Georgia Army National Guard Soldiers Help Afghan Farmers Improve Agricultural Techniques
MACON, Georgia (41NBC/WMGT) – Major George McCommon of Macon didn’t go to Afghanistan to fight the Taliban; he went there to fight a different battle–the battle against the frozen winter soil of Sayed Abad and malnutrition.
“Nutrition’s the big key, its the key in the people it’s the key in the animals there, there really is a lack of nutrition,” Major McCommon tells 41NBC.
McCommon and soldiers in the Agribusiness Development Team (ADT1), a division of the Georgia National Guard, created a program with the University of Georgia to help the locals grow, distribute and protect their own food. In a video log courtesy of Spc. Austin Berner, about 20 or so Afghan farmers learn from McCommon and his team about raising livestock and tilling the land.
They know how to do it, but are behind the times when it comes to farming technology and techniques.
The mission lasted 12 months, but McCommon says the economic and political benefits to isolated Afghan farmers are lasting.

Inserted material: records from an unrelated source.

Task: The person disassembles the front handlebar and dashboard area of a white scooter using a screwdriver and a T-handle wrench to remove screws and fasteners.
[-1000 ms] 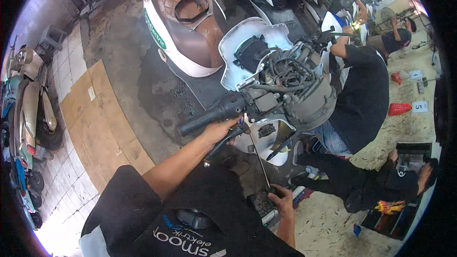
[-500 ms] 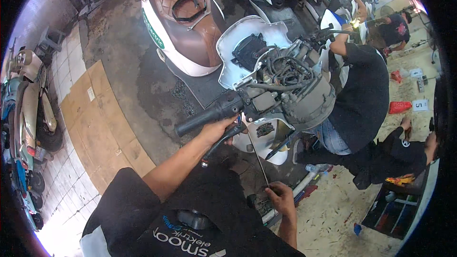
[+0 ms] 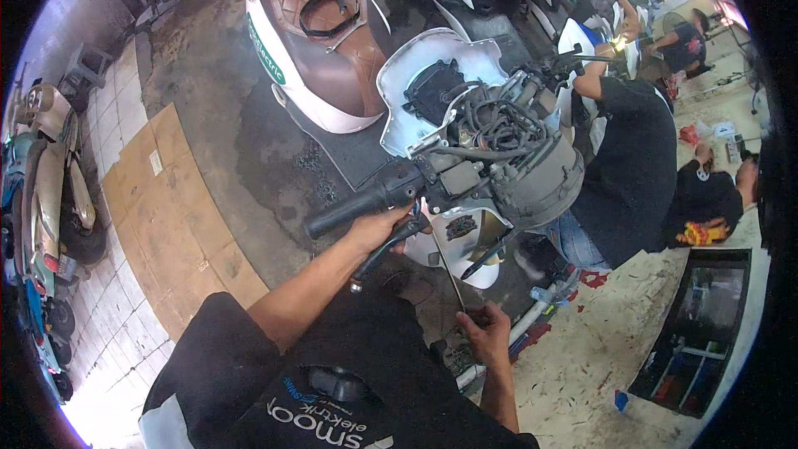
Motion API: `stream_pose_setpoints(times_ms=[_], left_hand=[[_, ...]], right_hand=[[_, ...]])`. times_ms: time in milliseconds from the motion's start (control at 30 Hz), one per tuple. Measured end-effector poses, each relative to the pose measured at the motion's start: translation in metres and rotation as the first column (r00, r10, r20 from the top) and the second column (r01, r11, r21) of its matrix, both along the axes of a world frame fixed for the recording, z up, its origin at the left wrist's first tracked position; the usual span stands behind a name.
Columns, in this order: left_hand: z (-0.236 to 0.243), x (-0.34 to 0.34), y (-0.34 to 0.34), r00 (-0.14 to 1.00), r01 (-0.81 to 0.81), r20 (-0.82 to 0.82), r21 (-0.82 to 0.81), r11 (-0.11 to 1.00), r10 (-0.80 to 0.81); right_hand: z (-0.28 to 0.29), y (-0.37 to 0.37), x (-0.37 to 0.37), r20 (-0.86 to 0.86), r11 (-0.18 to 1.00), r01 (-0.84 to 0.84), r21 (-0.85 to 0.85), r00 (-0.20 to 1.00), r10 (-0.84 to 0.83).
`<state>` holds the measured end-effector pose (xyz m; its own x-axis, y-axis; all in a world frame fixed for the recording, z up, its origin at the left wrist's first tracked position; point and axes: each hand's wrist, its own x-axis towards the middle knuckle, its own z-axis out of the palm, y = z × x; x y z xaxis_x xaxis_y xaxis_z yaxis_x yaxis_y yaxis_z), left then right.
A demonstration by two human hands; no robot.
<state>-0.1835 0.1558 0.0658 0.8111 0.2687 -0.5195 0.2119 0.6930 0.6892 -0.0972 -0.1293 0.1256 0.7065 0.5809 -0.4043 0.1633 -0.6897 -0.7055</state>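
A scooter's handlebar with a black rubber grip [image 3: 349, 209] and an exposed bundle of wires [image 3: 503, 126] stands in front of me. My left hand [image 3: 384, 229] is closed around the base of the black brake lever [image 3: 378, 259], just below the grip. A thin, straight metal rod [image 3: 450, 274] slants down from beside that hand. Its lower end is pinched in the fingers of my right hand [image 3: 489, 334]; the exact kind of tool cannot be made out. Where the rod's upper tip meets the lever mount is hidden by my left fingers.
A white scooter with a brown quilted seat [image 3: 349, 58] stands ahead, a black strap on it. Flattened cardboard [image 3: 179, 216] lies on the left floor, beside parked scooters [image 3: 58, 191]. A person in a black shirt [image 3: 628, 166] works close on the right, near a dark tool case [image 3: 694, 337].
My right hand has risen slightly and shifted a little left, with the rod's lower end. My left hand stays on the lever. Another person at the far right has moved away.
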Motion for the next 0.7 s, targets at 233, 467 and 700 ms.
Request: stream_pose_setpoints(times_ms=[233, 467, 700], left_hand=[[-0.001, -0.002, 0.002, 0.999, 0.015, 0.029, 0.026, 1.000, -0.015], [0.013, -0.001, 0.001, 0.998, -0.054, 0.037, 0.011, 0.998, 0.054], [0.008, -0.001, 0.003, 0.999, 0.035, -0.002, 0.044, 0.998, -0.035]], right_hand=[[0.002, 0.013, -0.006, -0.017, 0.995, 0.071, 0.069, 0.997, -0.070], [0.013, 0.026, -0.006, 0.196, 0.997, -0.045, -0.070, 0.979, 0.058], [0.002, 0.025, -0.003, -0.012, 0.988, 0.116, -0.099, 0.993, -0.118]])
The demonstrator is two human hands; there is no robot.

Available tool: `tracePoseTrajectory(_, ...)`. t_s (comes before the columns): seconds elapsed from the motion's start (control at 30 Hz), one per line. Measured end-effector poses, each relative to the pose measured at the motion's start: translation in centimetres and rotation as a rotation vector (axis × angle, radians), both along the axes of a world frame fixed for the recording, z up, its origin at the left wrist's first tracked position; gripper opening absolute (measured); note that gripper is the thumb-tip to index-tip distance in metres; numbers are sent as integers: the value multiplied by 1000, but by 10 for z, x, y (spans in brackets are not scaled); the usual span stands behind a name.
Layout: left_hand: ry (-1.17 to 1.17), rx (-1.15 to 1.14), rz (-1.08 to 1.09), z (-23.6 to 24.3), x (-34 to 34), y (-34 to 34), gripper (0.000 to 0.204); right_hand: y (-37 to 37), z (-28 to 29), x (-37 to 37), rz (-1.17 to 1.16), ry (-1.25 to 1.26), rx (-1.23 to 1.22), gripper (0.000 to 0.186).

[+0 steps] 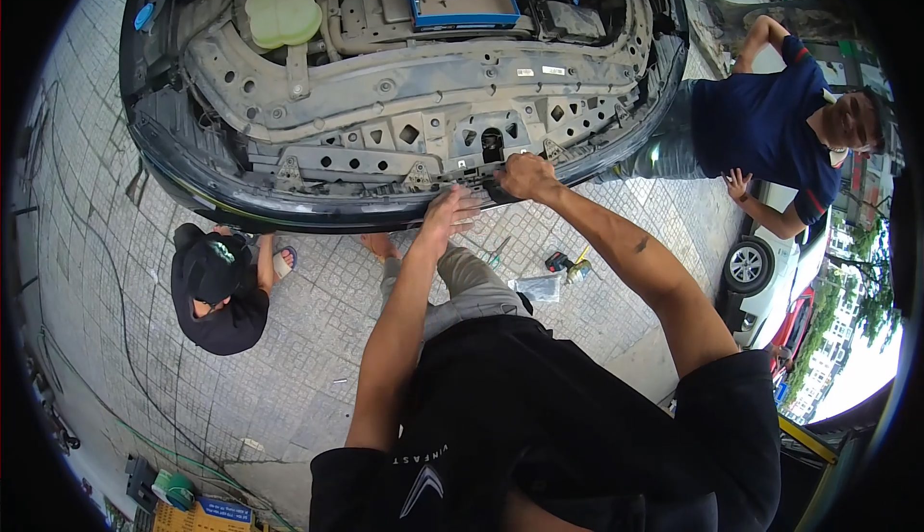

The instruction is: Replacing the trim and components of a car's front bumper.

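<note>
My left hand (449, 213) is open, its fingers extended and slightly blurred against the front edge of the car's open engine bay (385, 80). To its right, my right hand (526, 178) is closed at the black front bumper edge (337, 207), beside a latch opening (492, 145) in the perforated metal crossmember (409, 162); what its fingers hold is hidden. A blue open tray (462, 17) with a screwdriver and small tools rests in the bay, right of a pale green reservoir (284, 8).
A crouched person in black (219, 311) is at the bumper's left; another in navy (760, 128) stands at the right. A drill (556, 263), a plastic bag (539, 289) and small tools lie on the paving below. Hoses (125, 417) run along the left; a parked car (751, 263) stands right.
</note>
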State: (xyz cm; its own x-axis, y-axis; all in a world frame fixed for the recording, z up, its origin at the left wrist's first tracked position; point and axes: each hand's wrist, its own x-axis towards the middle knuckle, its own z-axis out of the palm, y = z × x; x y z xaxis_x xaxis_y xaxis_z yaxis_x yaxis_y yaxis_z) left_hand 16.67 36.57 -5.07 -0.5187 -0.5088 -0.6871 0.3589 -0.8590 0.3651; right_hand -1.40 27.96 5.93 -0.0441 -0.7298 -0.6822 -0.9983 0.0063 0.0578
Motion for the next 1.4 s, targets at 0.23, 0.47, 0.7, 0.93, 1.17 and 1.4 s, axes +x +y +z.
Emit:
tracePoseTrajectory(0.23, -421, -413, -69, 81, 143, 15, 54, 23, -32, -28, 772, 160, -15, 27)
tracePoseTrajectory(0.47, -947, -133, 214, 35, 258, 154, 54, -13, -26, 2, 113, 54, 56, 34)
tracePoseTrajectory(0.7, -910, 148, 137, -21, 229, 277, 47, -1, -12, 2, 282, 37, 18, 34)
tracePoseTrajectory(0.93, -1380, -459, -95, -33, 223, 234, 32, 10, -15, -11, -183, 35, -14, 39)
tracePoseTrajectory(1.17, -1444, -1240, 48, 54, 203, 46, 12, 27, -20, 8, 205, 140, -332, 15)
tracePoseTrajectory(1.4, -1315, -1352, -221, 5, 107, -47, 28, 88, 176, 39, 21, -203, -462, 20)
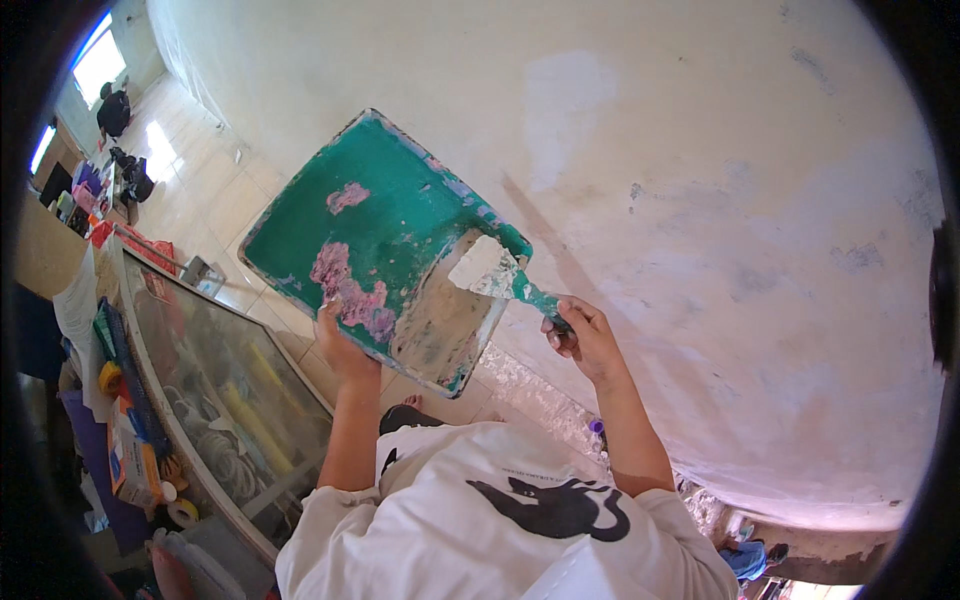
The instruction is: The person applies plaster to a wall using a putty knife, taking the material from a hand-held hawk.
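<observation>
My left hand [345,345] grips the near left edge of a green tray [400,205], thumb over the rim and the other fingers hidden beneath. The tray is held tilted in front of my chest. Lumps of pinkish paste [347,290] lie on its green surface, and its right end is a bare, stained brown area. In my right hand [583,338] is a putty knife [490,270], fingers closed around its green handle. Its whitish, paste-smeared blade is over the tray's brown end; I cannot tell whether it touches.
A patchy, pale wall [700,230] rises in front and to the right. On the left stands a glass-topped display case [235,385] with tape rolls and boxes beside it. Beyond the tiled floor [205,190], a person [114,110] is near a bright window.
</observation>
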Motion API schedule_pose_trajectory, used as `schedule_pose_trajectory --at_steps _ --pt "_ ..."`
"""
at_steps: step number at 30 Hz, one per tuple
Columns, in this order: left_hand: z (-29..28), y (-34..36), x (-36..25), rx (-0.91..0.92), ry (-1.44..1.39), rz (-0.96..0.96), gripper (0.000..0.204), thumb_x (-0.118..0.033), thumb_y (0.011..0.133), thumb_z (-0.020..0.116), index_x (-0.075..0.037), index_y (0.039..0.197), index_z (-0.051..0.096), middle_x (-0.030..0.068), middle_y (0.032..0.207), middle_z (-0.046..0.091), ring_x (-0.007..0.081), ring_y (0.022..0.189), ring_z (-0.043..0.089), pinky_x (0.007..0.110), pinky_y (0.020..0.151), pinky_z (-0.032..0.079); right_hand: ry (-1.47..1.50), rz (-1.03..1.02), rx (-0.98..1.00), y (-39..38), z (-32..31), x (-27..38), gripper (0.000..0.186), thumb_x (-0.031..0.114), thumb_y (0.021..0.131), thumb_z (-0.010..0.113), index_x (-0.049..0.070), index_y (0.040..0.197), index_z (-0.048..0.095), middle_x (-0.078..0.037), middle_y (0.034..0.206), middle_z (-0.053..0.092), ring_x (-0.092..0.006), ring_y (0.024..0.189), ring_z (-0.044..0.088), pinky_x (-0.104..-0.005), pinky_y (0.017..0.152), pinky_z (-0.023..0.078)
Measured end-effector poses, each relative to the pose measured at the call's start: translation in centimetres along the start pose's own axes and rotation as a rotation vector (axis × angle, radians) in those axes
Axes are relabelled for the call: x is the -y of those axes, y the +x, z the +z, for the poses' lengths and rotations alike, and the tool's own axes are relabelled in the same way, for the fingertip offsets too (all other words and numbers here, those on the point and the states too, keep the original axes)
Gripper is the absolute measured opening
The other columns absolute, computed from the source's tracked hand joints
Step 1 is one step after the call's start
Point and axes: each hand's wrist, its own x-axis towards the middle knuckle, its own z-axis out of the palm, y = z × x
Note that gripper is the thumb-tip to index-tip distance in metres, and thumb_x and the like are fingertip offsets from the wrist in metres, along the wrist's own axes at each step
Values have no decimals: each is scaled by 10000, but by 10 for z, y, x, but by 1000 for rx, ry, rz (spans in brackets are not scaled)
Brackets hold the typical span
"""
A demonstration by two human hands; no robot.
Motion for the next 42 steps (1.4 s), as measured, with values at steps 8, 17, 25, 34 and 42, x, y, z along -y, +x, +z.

“We were able to introduce the people to their government and the government to their people, because a lot of the people in the government really wanted to help, they just really didn’t know how to do this,” says McCommon, “and then, we were able to show up and bring the people in, and then the people in the government got it.”
McCommon says the farming communities in Afghanistan are still very primitive, even 200 years behind the United States in their techniques. He tells 41NBC the Afghans embraced the team, and representing Georgia’s agriculture industry was a way to show them America’s progression through its own history.
“They saw what America was, where America’s come from, what America’s come to symbolize–it still means a lot in places like Afghanistan,” says McCommon.
He and his team returned home from their 12-month mission on April 21st. The ADT mission will continue with another team of Georgia guardsmen who will help Afghan farmers realize their maximum potential in the soils of their native country.